PROBLEM STATEMENT =>
Could you transcribe all of the data exactly and skip any pictures?

AVAILABLE DATA =>
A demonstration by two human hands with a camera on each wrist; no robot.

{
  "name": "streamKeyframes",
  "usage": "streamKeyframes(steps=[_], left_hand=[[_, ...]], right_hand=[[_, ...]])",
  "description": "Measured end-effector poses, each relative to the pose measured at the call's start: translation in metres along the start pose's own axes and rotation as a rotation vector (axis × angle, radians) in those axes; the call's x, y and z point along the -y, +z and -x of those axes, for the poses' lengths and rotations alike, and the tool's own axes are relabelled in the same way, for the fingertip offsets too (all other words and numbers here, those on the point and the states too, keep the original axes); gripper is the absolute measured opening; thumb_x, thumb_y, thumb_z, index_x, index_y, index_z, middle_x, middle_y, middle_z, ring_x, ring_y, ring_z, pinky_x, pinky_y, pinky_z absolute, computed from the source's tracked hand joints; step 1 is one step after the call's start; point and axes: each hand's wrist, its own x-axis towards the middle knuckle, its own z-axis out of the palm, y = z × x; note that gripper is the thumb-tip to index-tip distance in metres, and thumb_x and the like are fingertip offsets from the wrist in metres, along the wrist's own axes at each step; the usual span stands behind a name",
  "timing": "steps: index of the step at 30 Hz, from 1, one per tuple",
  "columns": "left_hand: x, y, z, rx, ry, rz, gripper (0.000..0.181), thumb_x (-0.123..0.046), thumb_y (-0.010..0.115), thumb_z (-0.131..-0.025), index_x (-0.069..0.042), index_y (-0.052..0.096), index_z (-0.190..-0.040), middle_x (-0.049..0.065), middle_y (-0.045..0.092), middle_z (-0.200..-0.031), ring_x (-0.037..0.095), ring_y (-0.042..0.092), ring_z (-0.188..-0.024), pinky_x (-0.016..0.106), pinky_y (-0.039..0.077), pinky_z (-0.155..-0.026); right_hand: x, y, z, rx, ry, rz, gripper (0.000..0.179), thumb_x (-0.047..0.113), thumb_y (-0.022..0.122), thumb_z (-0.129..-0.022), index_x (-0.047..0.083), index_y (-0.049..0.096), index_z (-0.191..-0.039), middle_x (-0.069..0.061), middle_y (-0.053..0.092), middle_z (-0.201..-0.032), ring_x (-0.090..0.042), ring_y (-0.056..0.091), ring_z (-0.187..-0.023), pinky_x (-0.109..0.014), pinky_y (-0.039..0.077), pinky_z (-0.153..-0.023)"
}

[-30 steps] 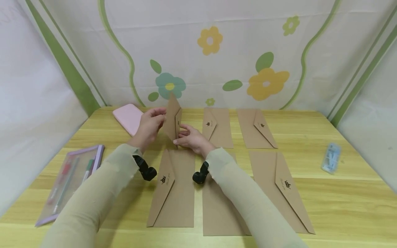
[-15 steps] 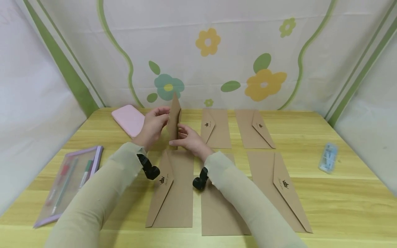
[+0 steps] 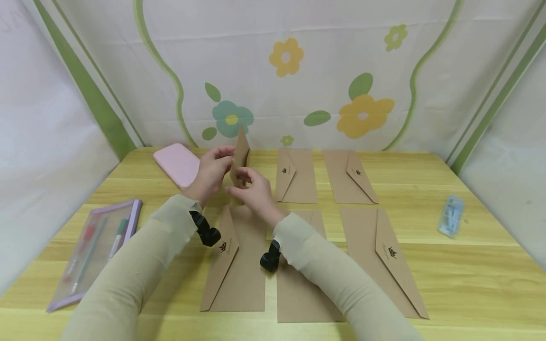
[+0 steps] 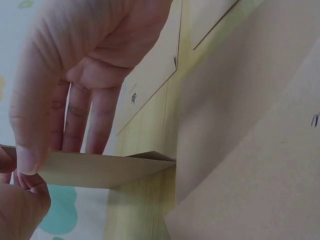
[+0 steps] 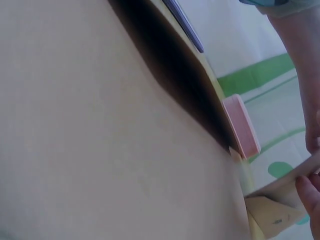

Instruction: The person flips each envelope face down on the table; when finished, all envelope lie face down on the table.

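Observation:
A brown kraft envelope [image 3: 241, 154] stands upright, almost edge-on to the head view, above the left row of envelopes. My left hand [image 3: 209, 173] grips its left side, with the fingertips partly hidden behind it. My right hand [image 3: 258, 192] pinches its near edge with thumb and fingers. In the left wrist view, the right thumb [image 4: 27, 160] lies on one side of the upright envelope [image 4: 90, 170], the other fingers beyond it. Just below the hands, a brown envelope [image 3: 249, 265] with a crown print lies flat.
More flat envelopes lie at right, including a front one [image 3: 367, 246] and a back one [image 3: 345, 175]. A pink flat case [image 3: 177, 163] lies at back left. A purple-edged clear pouch [image 3: 134, 222] holds pens. A small light-blue case [image 3: 451, 217] lies at right.
The upright envelope has turned more edge-on and shifted slightly right. My right hand has moved from its lower near edge up and left along it. The left hand has shifted slightly right.

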Motion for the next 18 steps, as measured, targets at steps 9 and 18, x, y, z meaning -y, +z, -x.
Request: streamKeyframes(steps=[9,18], left_hand=[[0.003,0.006,-0.001,-0.012,0.024,-0.015,0.032,0.004,0.048,-0.089,0.004,0.051,-0.120,-0.002,0.050,-0.096,0.010,0.047,-0.091,0.025,0.042,-0.087],[0.002,0.011,0.000,-0.029,0.016,0.028,0.038,0.007,0.047,-0.083,0.007,0.050,-0.121,0.003,0.051,-0.102,0.012,0.048,-0.090,0.029,0.043,-0.090]], right_hand=[[-0.002,0.005,0.003,-0.083,-0.054,0.026,0.035,0.004,0.066,-0.082,0.006,0.059,-0.115,-0.007,0.060,-0.117,-0.019,0.055,-0.109,-0.030,0.048,-0.091],[-0.001,0.008,0.007,-0.177,-0.124,0.115,0.022,0.000,0.062,-0.083,0.002,0.063,-0.105,-0.009,0.065,-0.106,-0.019,0.060,-0.099,-0.020,0.050,-0.083]])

TASK RESPONSE =>
A demonstration by two human hands with a camera on each wrist; no robot.

{
  "name": "streamKeyframes",
  "usage": "streamKeyframes(steps=[_], left_hand=[[_, ...]], right_hand=[[_, ...]])",
  "description": "Measured end-effector poses, each relative to the pose measured at the call's start: translation in metres along the start pose's own axes and rotation as a rotation vector (axis × angle, radians) in those axes; the call's x, y and z point along the -y, +z and -x of those axes, for the poses' lengths and rotations alike, and the tool's own axes are relabelled in the same way, for the fingertip offsets too (all other words and numbers here, those on the point and the states too, keep the original axes); gripper is the absolute measured opening; thumb_x, thumb_y, thumb_z, index_x, index_y, index_z, middle_x, middle_y, middle_z, ring_x, ring_y, ring_z, pinky_x, pinky_y, pinky_z absolute, computed from the source's tracked hand joints; step 1 is one step after the call's start; point and axes: each hand's wrist, its own x-axis towards the middle knuckle, its own z-axis out of the palm, y = z × x; note that gripper is the thumb-tip to index-tip distance in metres, and thumb_x and the like are fingertip offsets from the wrist in metres, along the wrist's own axes at each step; the usual span stands behind a name",
  "timing": "steps: index of the step at 30 Hz, from 1, one per tuple",
  "columns": "left_hand: x, y, z, rx, ry, rz, gripper (0.000..0.181), thumb_x (-0.123..0.046), thumb_y (-0.010..0.115), thumb_z (-0.131..-0.025), index_x (-0.069..0.042), index_y (-0.052..0.096), index_z (-0.190..-0.040), middle_x (-0.049..0.065), middle_y (-0.045..0.092), middle_z (-0.200..-0.031), ring_x (-0.037..0.095), ring_y (-0.042..0.092), ring_z (-0.188..-0.024), pinky_x (-0.016..0.106), pinky_y (-0.039..0.077), pinky_z (-0.155..-0.026); right_hand: x, y, z, rx, ry, rz, gripper (0.000..0.179), thumb_x (-0.047..0.113), thumb_y (-0.022..0.122), thumb_z (-0.129..-0.022), index_x (-0.047..0.083), index_y (-0.049..0.096), index_z (-0.191..-0.039), middle_x (-0.069..0.061), middle_y (-0.053..0.092), middle_z (-0.201..-0.032), ring_x (-0.090..0.042), ring_y (-0.056..0.091), ring_z (-0.187..-0.023), pinky_x (-0.109..0.014), pinky_y (-0.039..0.077), pinky_z (-0.153..-0.023)"
}

[-30 steps] 
[-15 steps] 
[+0 steps] 
[+0 steps] 
[+0 steps] 

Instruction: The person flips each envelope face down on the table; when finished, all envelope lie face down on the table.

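Observation:
A brown kraft envelope [image 3: 241, 154] stands upright, almost edge-on to the head view, above the left row of envelopes. My left hand [image 3: 209, 173] grips its left side, with the fingertips partly hidden behind it. My right hand [image 3: 258, 192] pinches its near edge with thumb and fingers. In the left wrist view, the right thumb [image 4: 27, 160] lies on one side of the upright envelope [image 4: 90, 170], the other fingers beyond it. Just below the hands, a brown envelope [image 3: 249, 265] with a crown print lies flat.
More flat envelopes lie at right, including a front one [image 3: 367, 246] and a back one [image 3: 345, 175]. A pink flat case [image 3: 177, 163] lies at back left. A purple-edged clear pouch [image 3: 134, 222] holds pens. A small light-blue case [image 3: 451, 217] lies at right.
The upright envelope has turned more edge-on and shifted slightly right. My right hand has moved from its lower near edge up and left along it. The left hand has shifted slightly right.
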
Motion for the next 18 steps, as measured, targets at steps 9 and 18, x, y, z meaning -y, +z, -x.
Request: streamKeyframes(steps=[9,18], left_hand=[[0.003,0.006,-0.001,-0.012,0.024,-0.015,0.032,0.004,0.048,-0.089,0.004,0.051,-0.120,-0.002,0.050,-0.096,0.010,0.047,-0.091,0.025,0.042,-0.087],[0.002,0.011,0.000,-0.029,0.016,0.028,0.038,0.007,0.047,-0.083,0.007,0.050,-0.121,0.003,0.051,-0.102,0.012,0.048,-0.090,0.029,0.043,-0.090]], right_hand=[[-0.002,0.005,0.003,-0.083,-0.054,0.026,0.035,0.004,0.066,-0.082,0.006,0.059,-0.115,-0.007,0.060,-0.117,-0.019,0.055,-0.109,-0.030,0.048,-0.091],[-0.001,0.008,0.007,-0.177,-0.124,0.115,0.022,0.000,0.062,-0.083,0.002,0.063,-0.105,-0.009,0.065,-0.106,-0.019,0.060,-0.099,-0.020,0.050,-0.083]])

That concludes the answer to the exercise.